The ability to query data and perform ETL operations via the query engine is useful for ad-hoc data analysis. However, performing the same set of operations in a particular order repeatedly is often required in order to obtain up-to-date results based on the latest data. A workflow engine provides the ability to design and process a complex sequence of operations that can be triggered either at set time intervals or when data becomes available.
The workflow logic processed by a workflow engine can involve the participation of other Big Data mechanisms, as shown in Figure 1. For example, a workflow engine can execute logic that collects relational data from multiple databases at regular intervals via the data transfer engine, applies a set of ETL operations via the processing engine, and finally persists the results to a NoSQL storage device.
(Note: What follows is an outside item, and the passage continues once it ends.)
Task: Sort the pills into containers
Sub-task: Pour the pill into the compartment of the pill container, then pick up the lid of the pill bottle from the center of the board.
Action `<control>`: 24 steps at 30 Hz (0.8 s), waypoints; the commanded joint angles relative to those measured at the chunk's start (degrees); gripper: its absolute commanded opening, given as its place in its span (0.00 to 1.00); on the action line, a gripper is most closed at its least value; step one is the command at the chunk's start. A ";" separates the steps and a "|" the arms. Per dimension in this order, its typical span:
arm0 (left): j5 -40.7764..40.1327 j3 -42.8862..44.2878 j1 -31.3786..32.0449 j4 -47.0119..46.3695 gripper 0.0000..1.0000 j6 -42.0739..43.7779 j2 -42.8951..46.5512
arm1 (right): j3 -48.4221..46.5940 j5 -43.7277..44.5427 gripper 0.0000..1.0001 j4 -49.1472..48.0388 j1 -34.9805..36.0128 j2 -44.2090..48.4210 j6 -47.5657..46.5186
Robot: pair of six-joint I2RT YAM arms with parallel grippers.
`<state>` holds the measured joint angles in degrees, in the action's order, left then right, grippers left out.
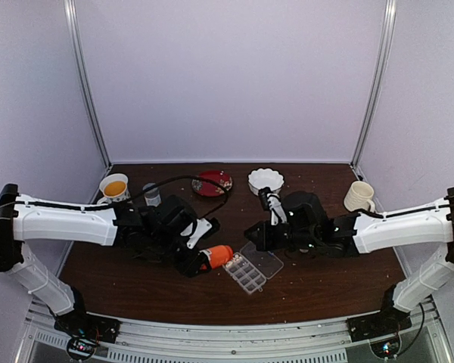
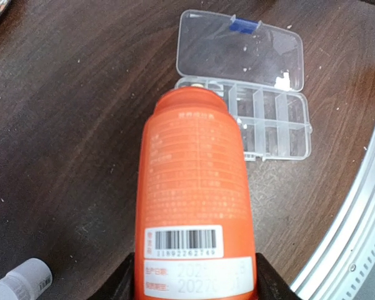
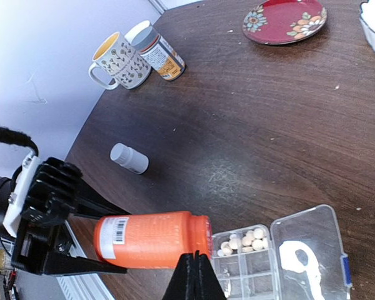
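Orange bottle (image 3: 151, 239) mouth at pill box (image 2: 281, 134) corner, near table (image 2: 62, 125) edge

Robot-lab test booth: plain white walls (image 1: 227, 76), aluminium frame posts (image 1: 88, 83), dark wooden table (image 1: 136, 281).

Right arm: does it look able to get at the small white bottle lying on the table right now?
Probably not cleanly. The small white bottle lies beyond the orange bottle held by the left gripper, which blocks the shut right gripper.
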<state>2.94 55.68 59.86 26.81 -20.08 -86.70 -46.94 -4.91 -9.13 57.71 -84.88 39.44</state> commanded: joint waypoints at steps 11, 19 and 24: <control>2.50 -15.63 0.11 -26.20 0.00 0.48 21.73 | 1.34 13.51 0.08 34.23 -9.05 16.75 -10.89; 7.40 -26.60 0.17 -47.39 0.00 4.07 39.26 | -2.22 14.06 0.33 42.63 -13.70 15.16 -13.26; 2.34 -37.31 0.09 -61.17 0.00 5.81 47.57 | -5.59 13.48 0.63 43.34 -15.97 9.92 -14.82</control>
<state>7.55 24.67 59.86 -18.24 -16.88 -43.29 -49.01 7.66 31.44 43.29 -71.42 26.72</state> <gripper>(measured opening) 0.519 0.562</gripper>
The defined workflows are analogous to a flowchart with control logic, such as decisions, forks, joins, and generally rely on a batch-style processing engine for execution. The output of one workflow can become the input of another workflow.
Figure 1 – A client first creates a workflow job using the workflow engine (1). As the first step of the configuration job, the workflow engine triggers a data ingress job (2), which is executed by the data transfer engine in the form of a data import from a CRM database (3). The imported data is then persisted in the storage device (4). As part of the second step of the configuration job, the workflow engine then triggers the processing engine for the execution of a data processing job (5). In response, the processing engine retrieves the required data from the storage device (6), executes the data processing job, and then persists the results back to the storage device (7).